Like many of its Middle Eastern neighbours, Kuwait has become a key source of employment for expat workers. According to recent statistics, over two thirds of the population in Kuwait is now compromised of expat workers.

Many countries see expat workers as being a very positive factor, allowing them to import knowledge and experience, not to mention man-power. As a result many Middle Eastern countries have been able to rapidly grow their economies and develop their infrastructure, transforming many of these countries from desert to shiny city in a matter of decades.

Kuwait, though, sees things rather differently. With native Kuwaiti’s making up just 31% of the population now, concerns are rife about Kuwaiti’s becoming a minority in their own country. Keeping their cultural heritage alive under such attack can be problematic to say the least.

Then there are the ongoing problems with infrastructure. Whether it’s the healthcare system or the public transport network, Kuwaiti’s are allegedly growing frustrated with their public services becoming swamps with expats. It is time, they have decided, to start taking control of the situation.

Native Kuwaiti’s have complained about missing out on employment opportunities, in favour of foreign workers who are often willing to accept lower wages to do the same job. The rift is causing tension in some quarters; something that the government is keen to avert.

In the recent past a number of initiatives have been launched to try and stymie the uncontrolled influx of foreign nationals. Most recently, this has taken the form of a cull on expats, promised by the former government, whereby numbers of expats would be slowly and methodically reduced in coming years so as to return the country to a more balanced position.

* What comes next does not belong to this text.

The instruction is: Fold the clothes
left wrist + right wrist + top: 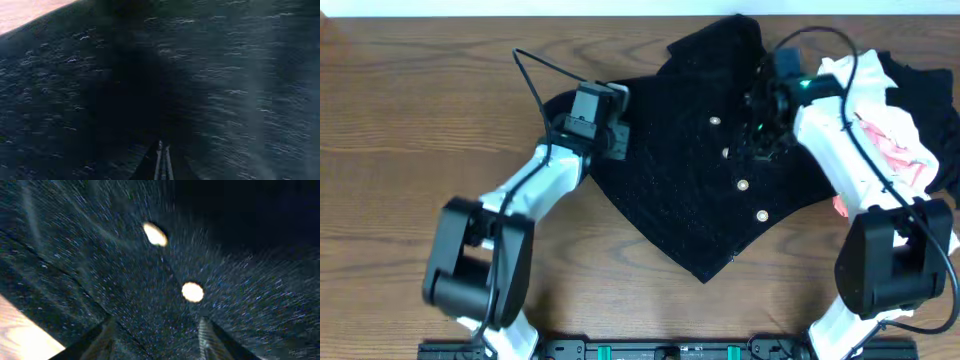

However this plan has largely been ignored by the current government, who have instead suggested an alternative route; quite simply a freeze on new expat workers.

Another option floated in the past has involved the deportation of any unskilled migrant workers in the country, in order to free up opportunities for local workers, not to mention eliminating “non-essential” drains on resources.

The latest plan to be announced doesn’t seek to actively reduce the number of expat workers in the kingdom, but simply to instil a simple one-in-one-out policy. Kuwait, therefore, promises that it will be closing its border to any more expats, only accepting further workers when some of the existing expats finally leave.

Only time will tell quite how this new policy will work – and for how long. Kuwait has a history of testing out ideas to control the expat population, but many have fallen by the wayside in recent years, to be replaced by new concepts.

The news for expats is simple; be aware that you are likely to experience increased difficulties entering Kuwait in the near future, and it may be advisable to consider alternative destinations if you are planning to move abroad for work.